Exercise:
Retype the data that follows exactly. No pictures belong in the copy.
[Start of Attachment]
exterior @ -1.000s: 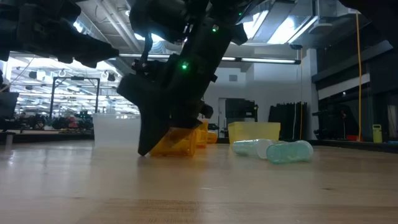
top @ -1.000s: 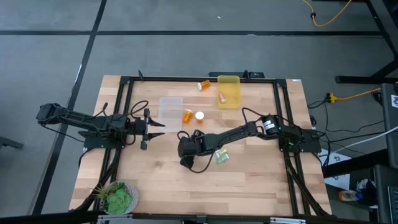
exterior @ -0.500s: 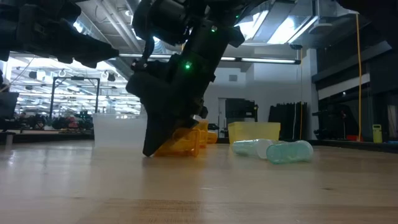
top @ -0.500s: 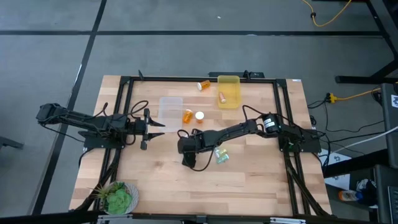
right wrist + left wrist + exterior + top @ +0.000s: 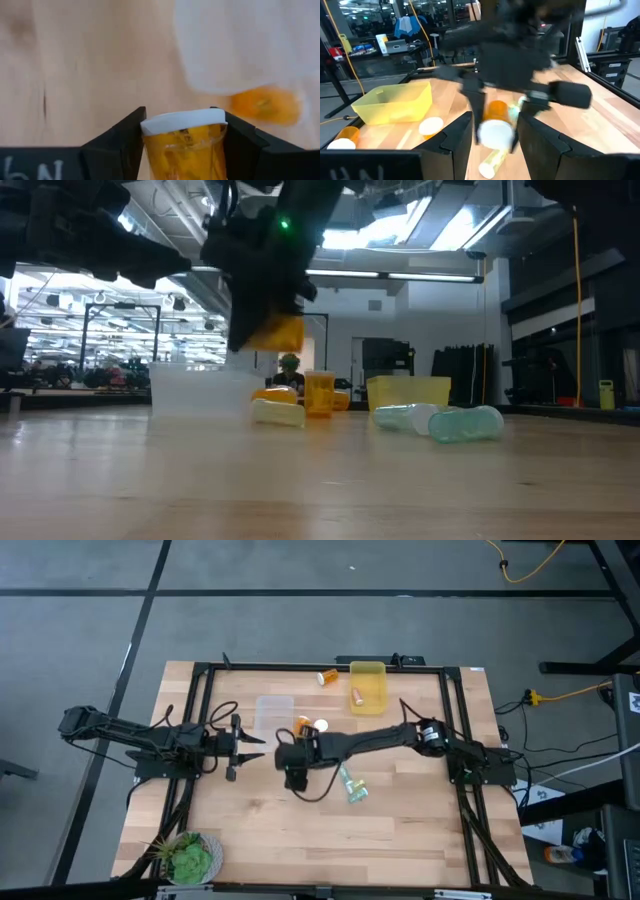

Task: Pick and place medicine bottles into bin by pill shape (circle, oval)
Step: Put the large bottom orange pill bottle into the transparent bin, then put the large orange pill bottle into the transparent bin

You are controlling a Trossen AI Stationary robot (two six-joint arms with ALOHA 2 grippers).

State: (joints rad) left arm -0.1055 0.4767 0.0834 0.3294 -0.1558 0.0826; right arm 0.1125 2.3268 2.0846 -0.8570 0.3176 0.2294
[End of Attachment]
Result below:
exterior @ -1.000s: 
top @ -1.000s: 
exterior @ -0.500s: 
top @ -0.500s: 
right wrist + left wrist + exterior + top @ +0.000s: 

Task: Pick and place medicine bottles into bin by pill shape (circle, oval)
Step: Put the large bottom orange pill bottle into the transparent bin, then put the large orange pill bottle into the transparent bin

You are controlling a Trossen AI Stationary robot (two six-joint arms with ALOHA 2 grippers).

State: (joints rad) left arm -0.1055 0.4767 0.0834 0.3294 -0.1558 0.0826; right arm 0.1125 2.3268 2.0846 -0.8570 0.3176 0.2294

No further output is required, since the answer is complete.